Chris Peterson clp at alumni.caltech.edu
Fri May 2 01:23:41 EDT 2008


> Likely a VERY costly & specialized CCD camera.

Not really. The sensors in many video cameras are the same as used in 
long exposure astroimaging, and these have dynamic ranges on the order 
of 72dB, or 12 bits. It's generally the digitizing hardware that is 
limited to 8 or 10 bits, and most video file formats only support 8-bit 
data. But it isn't all that expensive- a few hundred dollars- to put 
together a 12-bit video system. Even so, that's still not enough dynamic 
range to avoid saturation with a big fireball, which might span 14 
magnitudes or more (110dB, 18-19 bits). Cameras with this dynamic range 
don't exist, at any price. You'd need to rig up something with a fast 
iris and some tricky control circuitry, or use two or more cameras each 
with different sensitivity ranges.

But actually, just fitting the fireball profile to a Gaussian largely 
solves the problem, since the shape of the image outside the saturated 
area contains enough information to reconstruct the peak with reasonable 
accuracy.

Chris

*****************************************
Chris L Peterson
Cloudbait Observatory
http://www.cloudbait.com


----- Original Message ----- 
From: <stange34 at sbcglobal.net>
To: <meteorobs at meteorobs.org>
Sent: Thursday, May 01, 2008 10:34 PM
Subject: (meteorobs) Surprising similarity of Meteor streaks & Bolides?

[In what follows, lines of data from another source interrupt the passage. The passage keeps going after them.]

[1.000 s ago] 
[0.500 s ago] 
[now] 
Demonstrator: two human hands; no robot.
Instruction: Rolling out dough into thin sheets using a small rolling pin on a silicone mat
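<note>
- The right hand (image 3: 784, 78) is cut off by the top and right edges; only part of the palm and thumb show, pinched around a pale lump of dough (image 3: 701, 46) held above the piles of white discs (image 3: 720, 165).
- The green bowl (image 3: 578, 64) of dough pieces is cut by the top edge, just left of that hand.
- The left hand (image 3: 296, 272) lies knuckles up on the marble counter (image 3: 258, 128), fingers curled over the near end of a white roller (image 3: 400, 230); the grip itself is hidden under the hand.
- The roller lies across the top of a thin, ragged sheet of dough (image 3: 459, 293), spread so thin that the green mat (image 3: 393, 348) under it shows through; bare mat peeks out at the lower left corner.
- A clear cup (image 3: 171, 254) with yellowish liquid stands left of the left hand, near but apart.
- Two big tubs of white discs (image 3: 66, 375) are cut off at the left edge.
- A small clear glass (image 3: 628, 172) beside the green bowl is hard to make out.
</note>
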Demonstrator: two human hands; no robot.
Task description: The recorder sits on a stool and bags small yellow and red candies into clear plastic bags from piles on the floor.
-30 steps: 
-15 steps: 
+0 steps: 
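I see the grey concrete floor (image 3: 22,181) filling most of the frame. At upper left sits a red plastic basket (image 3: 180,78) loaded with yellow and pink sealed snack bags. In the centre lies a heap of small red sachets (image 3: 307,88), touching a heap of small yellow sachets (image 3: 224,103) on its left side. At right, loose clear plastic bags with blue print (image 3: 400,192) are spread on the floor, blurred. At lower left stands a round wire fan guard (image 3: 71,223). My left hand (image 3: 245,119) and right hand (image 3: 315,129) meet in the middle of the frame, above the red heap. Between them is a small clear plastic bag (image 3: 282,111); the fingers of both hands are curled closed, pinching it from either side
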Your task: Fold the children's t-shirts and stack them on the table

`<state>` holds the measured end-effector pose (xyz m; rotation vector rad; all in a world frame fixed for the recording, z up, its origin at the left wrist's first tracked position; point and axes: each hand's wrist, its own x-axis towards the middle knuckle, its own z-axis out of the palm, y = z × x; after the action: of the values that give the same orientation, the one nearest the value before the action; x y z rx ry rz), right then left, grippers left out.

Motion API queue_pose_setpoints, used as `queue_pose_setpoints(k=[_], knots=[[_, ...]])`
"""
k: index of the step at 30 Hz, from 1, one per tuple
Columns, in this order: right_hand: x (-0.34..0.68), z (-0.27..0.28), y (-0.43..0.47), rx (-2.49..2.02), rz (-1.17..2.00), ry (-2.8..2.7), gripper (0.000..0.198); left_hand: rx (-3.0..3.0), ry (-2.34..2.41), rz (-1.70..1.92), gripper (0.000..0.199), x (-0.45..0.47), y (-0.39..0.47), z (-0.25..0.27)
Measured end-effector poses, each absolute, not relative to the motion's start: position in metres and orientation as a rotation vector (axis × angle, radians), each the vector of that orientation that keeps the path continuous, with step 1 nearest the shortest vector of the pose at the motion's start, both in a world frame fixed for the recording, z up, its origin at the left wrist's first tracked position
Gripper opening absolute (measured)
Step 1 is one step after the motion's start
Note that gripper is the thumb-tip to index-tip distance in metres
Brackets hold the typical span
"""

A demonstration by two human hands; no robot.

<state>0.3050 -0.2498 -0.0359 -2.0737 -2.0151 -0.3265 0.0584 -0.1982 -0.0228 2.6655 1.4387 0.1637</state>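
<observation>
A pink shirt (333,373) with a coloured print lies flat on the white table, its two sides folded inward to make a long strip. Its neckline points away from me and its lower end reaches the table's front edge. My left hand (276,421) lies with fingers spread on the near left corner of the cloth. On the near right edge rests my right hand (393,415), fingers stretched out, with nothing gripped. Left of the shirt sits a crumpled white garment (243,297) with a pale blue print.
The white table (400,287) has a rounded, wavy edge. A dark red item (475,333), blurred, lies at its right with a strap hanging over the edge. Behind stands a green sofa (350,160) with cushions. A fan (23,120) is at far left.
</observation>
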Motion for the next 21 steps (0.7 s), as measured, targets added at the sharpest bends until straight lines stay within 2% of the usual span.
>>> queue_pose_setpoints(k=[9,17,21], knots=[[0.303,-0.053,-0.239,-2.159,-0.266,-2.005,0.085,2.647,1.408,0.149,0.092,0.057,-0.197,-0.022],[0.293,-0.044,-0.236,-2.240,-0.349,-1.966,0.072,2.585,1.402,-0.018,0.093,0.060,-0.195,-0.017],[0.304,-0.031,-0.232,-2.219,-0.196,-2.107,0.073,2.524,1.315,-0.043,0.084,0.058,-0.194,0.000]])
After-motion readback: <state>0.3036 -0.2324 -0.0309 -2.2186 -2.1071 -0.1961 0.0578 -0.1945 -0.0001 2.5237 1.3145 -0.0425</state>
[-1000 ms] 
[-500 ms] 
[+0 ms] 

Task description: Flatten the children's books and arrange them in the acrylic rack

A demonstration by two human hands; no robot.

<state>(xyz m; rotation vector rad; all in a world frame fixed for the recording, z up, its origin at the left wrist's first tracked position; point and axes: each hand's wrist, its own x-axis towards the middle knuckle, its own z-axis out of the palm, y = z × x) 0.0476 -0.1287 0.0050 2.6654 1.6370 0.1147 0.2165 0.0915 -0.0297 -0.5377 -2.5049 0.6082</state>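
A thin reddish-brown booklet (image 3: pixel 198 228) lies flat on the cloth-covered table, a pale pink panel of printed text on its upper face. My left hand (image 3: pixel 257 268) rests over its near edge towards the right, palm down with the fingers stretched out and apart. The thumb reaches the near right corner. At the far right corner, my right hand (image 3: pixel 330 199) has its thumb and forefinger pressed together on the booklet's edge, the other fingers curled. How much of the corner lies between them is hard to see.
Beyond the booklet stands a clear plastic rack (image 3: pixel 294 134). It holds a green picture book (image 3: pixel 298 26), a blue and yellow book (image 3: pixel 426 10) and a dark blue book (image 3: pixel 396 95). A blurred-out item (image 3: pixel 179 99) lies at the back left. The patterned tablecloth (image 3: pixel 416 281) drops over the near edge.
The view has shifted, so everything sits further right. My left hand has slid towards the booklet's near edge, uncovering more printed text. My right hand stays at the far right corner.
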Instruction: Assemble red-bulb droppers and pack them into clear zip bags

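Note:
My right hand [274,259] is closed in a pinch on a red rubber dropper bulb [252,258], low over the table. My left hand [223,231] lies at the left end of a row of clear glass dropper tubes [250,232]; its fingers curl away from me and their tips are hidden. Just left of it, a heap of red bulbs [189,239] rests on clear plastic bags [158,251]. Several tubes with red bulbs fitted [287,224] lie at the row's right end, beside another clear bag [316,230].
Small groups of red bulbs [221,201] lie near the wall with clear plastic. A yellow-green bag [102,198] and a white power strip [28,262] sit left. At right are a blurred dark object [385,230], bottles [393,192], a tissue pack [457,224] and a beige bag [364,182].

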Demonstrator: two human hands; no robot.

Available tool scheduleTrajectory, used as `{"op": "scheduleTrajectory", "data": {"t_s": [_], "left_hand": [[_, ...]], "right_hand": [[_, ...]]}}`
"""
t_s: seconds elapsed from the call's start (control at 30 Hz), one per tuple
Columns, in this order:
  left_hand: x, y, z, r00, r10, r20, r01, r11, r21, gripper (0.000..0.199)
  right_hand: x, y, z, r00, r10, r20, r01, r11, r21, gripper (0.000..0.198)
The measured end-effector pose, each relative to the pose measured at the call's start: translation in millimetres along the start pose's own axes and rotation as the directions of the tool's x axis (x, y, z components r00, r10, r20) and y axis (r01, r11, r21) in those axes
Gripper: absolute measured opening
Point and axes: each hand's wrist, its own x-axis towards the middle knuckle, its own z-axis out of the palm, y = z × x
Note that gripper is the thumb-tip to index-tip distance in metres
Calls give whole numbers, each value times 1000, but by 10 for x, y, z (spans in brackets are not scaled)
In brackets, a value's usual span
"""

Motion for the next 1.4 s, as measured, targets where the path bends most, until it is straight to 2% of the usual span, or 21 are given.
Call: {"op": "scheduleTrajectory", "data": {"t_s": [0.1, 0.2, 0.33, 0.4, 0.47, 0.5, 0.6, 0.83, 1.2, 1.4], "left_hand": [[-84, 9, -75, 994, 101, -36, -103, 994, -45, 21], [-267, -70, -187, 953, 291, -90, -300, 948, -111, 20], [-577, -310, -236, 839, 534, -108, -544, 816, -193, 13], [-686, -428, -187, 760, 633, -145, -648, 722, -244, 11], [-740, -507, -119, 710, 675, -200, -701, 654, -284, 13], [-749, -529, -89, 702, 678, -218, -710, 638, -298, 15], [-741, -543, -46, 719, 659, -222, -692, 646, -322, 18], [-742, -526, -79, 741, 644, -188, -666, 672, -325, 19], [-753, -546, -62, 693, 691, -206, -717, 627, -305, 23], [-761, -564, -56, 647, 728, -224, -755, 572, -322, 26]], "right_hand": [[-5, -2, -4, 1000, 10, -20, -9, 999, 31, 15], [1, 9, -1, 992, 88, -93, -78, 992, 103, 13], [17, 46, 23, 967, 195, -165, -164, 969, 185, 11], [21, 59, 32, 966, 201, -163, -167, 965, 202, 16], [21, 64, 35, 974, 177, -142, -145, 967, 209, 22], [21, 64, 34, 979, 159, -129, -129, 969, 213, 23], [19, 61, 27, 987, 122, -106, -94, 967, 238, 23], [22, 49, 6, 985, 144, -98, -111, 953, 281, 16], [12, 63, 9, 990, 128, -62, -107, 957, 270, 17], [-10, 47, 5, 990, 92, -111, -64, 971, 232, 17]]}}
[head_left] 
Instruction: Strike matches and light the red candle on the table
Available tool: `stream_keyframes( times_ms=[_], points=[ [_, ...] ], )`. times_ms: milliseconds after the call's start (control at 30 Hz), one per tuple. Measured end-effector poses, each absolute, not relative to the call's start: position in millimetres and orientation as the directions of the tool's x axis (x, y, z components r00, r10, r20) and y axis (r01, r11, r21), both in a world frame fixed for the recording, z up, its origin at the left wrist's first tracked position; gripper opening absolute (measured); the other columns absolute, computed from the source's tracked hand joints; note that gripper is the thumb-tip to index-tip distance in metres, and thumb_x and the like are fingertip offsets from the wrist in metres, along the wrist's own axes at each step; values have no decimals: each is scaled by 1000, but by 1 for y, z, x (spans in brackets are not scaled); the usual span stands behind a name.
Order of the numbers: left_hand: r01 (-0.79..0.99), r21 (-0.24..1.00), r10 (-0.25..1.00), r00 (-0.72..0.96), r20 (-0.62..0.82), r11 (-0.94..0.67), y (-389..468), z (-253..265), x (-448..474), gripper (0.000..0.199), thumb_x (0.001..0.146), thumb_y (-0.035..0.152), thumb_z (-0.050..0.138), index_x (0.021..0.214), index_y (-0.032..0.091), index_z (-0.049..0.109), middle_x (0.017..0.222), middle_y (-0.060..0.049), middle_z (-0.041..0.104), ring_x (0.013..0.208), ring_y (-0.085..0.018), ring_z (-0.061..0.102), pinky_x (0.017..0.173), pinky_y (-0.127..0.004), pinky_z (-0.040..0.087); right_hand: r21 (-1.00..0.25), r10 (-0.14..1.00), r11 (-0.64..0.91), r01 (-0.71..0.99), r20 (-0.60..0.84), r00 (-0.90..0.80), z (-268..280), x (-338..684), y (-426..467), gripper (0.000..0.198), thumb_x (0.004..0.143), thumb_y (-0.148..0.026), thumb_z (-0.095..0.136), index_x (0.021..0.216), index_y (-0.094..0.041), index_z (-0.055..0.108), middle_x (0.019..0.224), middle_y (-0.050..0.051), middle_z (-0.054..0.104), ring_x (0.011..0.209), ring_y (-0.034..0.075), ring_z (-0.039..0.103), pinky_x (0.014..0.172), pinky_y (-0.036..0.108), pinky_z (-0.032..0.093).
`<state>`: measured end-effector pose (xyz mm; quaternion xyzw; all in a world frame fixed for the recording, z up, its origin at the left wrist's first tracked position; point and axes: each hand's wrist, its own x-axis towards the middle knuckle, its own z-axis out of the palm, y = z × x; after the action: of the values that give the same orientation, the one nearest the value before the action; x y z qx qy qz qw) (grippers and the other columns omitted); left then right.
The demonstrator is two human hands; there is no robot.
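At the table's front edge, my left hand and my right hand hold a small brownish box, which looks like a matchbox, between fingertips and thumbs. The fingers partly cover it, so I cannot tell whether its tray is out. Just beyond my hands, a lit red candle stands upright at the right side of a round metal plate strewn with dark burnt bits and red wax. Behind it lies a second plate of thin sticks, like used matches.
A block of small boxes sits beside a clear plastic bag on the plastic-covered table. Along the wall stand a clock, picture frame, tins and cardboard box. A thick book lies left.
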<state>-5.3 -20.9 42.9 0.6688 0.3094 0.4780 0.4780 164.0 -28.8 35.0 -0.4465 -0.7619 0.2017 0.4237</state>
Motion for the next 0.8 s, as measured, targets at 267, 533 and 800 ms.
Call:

> Understood Chris. Thankyou. Good stuff!
>
> It appears from what you have said that Limovie graphing would be much 
> more
> accurate if the CCD substrate had deeper pixel well depths to give the 
> CCD a
> wider working range of meteor core intensities without early pixel
> saturation.
>
> Likely a VERY costly & specialized CCD camera.